* **What to work on**: Report the number of lines in the entries below that include the word "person", and nothing else.

● ● ● ●

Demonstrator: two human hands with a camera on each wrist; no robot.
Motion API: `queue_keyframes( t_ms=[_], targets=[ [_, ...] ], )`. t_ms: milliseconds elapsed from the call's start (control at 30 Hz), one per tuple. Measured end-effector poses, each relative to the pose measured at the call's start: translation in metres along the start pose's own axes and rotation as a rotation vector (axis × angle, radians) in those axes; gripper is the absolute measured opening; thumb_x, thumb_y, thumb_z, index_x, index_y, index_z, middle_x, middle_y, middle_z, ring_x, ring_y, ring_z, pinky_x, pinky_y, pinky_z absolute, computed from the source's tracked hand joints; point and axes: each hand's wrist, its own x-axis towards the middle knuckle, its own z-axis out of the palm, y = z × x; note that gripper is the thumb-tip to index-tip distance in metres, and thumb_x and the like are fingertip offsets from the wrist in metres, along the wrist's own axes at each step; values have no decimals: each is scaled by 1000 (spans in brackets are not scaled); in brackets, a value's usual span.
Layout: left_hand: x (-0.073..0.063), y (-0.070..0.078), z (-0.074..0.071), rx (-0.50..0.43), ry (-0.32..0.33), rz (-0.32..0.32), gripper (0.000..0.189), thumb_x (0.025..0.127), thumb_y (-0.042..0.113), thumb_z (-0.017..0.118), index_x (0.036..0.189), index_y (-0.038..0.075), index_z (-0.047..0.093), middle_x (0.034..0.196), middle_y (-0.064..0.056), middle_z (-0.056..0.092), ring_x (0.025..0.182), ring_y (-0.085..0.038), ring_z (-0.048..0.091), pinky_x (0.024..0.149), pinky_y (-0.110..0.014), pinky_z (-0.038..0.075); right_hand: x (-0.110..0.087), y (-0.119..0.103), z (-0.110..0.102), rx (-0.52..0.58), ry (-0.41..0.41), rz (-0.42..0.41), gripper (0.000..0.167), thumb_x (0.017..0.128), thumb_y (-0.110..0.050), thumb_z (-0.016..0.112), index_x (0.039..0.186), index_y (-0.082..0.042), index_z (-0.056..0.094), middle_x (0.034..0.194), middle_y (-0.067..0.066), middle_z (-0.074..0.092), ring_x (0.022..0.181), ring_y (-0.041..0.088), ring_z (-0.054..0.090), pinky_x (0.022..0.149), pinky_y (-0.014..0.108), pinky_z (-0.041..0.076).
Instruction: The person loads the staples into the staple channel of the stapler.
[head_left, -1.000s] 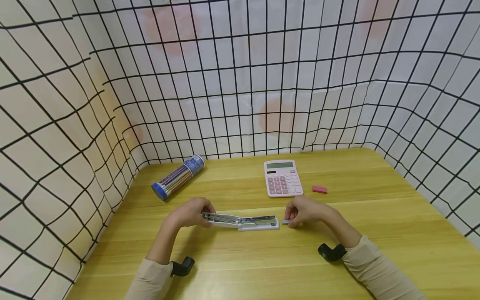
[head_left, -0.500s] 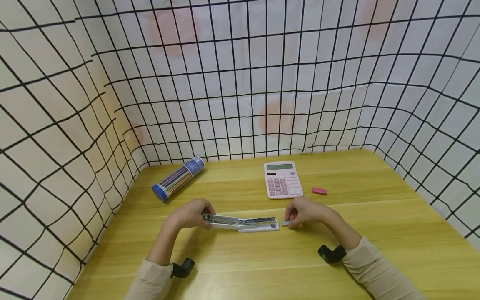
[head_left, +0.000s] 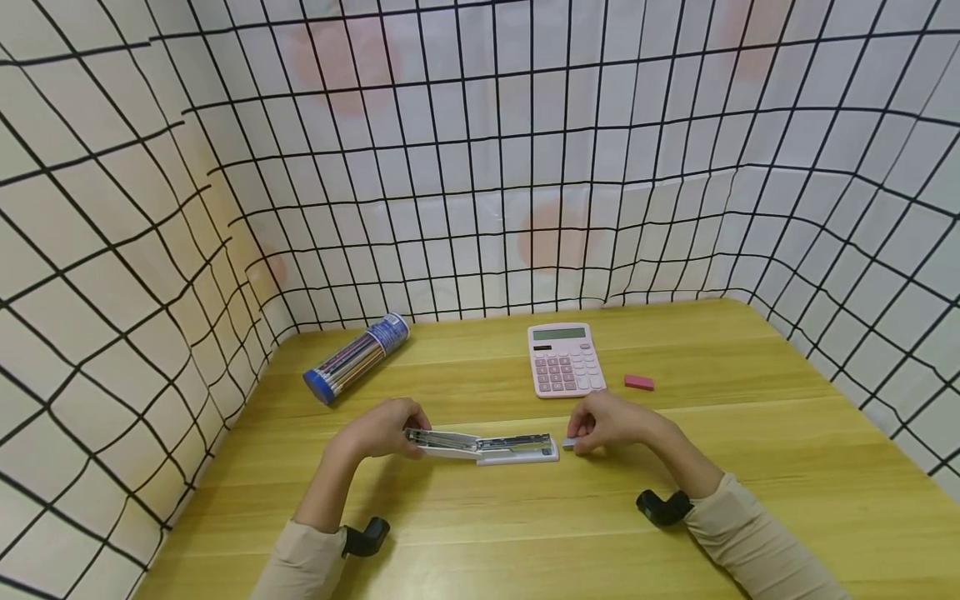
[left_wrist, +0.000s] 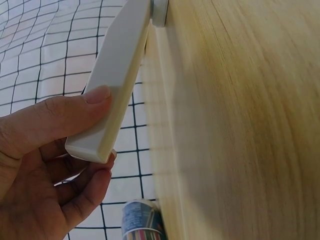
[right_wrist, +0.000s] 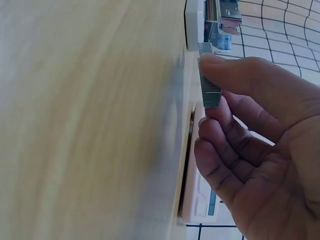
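A white stapler (head_left: 517, 457) lies opened out flat on the wooden table, its metal staple channel facing up. My left hand (head_left: 386, 427) grips the far left end of its raised top arm; in the left wrist view the thumb presses on the white casing (left_wrist: 112, 65). Just off the stapler's right end, my right hand (head_left: 607, 421) pinches a short strip of staples (right_wrist: 210, 92) between thumb and fingers. The strip's ridged grey side shows in the right wrist view, close to the stapler's metal end (right_wrist: 230, 17).
Behind the right hand lies a pink calculator (head_left: 566, 360), with a small red block (head_left: 639, 382) to its right. A clear tube of pencils with blue ends (head_left: 358, 357) rests at the back left. Grid-patterned white sheeting (head_left: 480, 167) encloses the table's back and sides.
My right hand has shifted very slightly left with the staple strip, closer to the stapler's end. The left hand and the stapler stay as they were.
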Motion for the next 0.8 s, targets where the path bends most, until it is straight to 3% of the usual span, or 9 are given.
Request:
queue_keyframes(
  t_ms=[267,800],
  targets=[
    [0,1,-1,-3,-1,2,31,72,9,84,97,5,66,90,-1,65,80,-11,55,75,-28,48,-3,-4,-5,-5,29,-47,12,75,-13,78,85,-11,72,76,-5,65,68,3,55,63,20,48],
    [-1,1,0,-2,2,12,31,72,9,84,97,5,67,90,-1,65,80,-10,56,74,-28,49,-8,-20,-8,-13,73,-59,10,77,-15,78,86,-14,72,77,-6,64,69,5,56,64,21,49]
  ],
)
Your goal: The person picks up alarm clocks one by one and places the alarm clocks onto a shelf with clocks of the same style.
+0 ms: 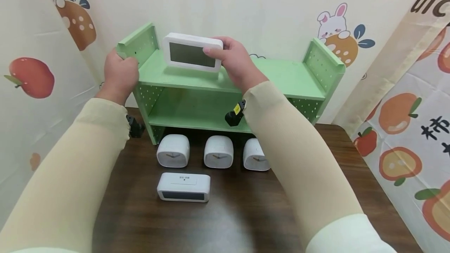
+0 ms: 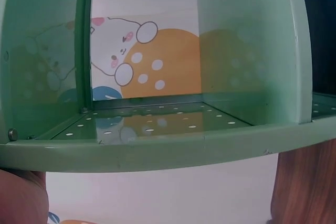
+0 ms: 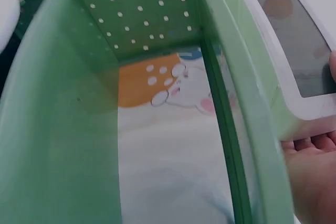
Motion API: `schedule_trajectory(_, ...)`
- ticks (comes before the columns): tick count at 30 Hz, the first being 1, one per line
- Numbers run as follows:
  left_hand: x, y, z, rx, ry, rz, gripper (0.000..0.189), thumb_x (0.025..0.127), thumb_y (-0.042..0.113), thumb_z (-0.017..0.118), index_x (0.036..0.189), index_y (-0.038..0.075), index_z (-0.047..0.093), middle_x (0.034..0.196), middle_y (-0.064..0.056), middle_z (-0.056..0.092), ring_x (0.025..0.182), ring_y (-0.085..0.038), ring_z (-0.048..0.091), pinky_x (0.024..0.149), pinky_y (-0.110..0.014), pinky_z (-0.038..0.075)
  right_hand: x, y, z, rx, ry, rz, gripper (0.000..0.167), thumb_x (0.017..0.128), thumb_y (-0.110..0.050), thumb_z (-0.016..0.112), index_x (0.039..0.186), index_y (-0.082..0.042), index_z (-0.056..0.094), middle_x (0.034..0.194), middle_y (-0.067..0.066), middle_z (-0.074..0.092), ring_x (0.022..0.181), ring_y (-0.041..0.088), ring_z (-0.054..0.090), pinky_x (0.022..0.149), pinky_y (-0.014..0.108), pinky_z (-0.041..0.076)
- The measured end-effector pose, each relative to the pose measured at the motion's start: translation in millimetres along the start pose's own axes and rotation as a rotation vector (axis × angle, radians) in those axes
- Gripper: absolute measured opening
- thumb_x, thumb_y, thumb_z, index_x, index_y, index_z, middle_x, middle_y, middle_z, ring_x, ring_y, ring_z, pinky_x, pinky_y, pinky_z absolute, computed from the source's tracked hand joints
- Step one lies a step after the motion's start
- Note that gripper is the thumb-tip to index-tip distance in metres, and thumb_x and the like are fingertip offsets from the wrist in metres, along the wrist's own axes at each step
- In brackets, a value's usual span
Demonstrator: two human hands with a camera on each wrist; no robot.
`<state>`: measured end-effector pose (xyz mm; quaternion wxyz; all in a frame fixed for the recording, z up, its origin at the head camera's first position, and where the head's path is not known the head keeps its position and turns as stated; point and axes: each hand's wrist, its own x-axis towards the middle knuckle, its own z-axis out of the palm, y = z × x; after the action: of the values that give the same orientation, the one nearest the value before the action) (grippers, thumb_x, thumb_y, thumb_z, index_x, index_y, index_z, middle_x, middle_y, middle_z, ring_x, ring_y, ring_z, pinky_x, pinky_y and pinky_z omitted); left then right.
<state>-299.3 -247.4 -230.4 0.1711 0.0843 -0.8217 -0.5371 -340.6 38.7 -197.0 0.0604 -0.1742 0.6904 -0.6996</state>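
My right hand (image 1: 236,62) pinches the right end of a white digital clock (image 1: 169,59), thumb on its front. In the head view the clock is just above the top board of a green shelf (image 1: 274,74); I cannot tell whether it touches the board. Its grey screen faces me and looks blank. At the shelf's left end, my left hand (image 1: 121,74) grips the upright side panel (image 1: 140,44). The right wrist view shows the clock (image 3: 299,45) beside the shelf's edge, the hand's fingers under it. Only part of the left hand (image 2: 21,198) shows in the left wrist view.
Three white analog clocks (image 1: 218,152) stand in a row in front of the shelf's base; my right sleeve partly covers the rightmost (image 1: 254,155). Nearer lies another white digital clock (image 1: 184,184) on the dark wooden table (image 1: 225,225). A fruit-print curtain (image 1: 281,11) hangs behind the shelf.
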Motion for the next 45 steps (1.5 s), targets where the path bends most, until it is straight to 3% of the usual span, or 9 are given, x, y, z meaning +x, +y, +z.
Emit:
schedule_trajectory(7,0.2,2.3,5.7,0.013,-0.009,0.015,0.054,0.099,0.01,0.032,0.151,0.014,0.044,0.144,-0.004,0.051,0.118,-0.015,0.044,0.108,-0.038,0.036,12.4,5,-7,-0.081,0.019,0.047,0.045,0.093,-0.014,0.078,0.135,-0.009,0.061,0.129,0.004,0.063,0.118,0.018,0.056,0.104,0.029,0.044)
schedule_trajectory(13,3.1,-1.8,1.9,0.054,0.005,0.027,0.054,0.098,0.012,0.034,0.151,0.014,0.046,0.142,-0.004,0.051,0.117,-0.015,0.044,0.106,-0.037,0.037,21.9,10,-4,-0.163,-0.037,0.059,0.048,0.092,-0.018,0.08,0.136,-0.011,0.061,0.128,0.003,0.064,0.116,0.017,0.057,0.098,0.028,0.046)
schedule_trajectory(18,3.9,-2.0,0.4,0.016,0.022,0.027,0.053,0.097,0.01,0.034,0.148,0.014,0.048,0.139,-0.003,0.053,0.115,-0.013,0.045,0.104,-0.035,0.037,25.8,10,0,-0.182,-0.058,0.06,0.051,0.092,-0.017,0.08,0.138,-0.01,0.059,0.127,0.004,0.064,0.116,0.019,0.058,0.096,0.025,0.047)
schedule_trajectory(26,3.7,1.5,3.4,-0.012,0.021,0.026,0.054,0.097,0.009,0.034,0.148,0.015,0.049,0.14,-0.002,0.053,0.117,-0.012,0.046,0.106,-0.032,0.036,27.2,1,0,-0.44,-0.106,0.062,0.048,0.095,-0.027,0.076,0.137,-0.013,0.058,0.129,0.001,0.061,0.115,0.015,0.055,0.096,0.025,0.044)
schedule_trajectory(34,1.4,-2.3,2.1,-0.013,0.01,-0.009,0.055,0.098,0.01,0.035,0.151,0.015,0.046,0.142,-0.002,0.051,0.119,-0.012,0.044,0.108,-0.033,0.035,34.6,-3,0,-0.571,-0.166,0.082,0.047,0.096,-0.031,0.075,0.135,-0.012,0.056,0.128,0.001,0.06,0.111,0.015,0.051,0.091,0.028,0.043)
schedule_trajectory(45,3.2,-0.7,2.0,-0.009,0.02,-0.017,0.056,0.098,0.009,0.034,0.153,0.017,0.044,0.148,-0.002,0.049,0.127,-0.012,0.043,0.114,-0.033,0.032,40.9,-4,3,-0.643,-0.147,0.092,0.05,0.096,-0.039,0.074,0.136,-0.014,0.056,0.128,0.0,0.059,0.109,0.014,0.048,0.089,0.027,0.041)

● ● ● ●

* **Reply**: 2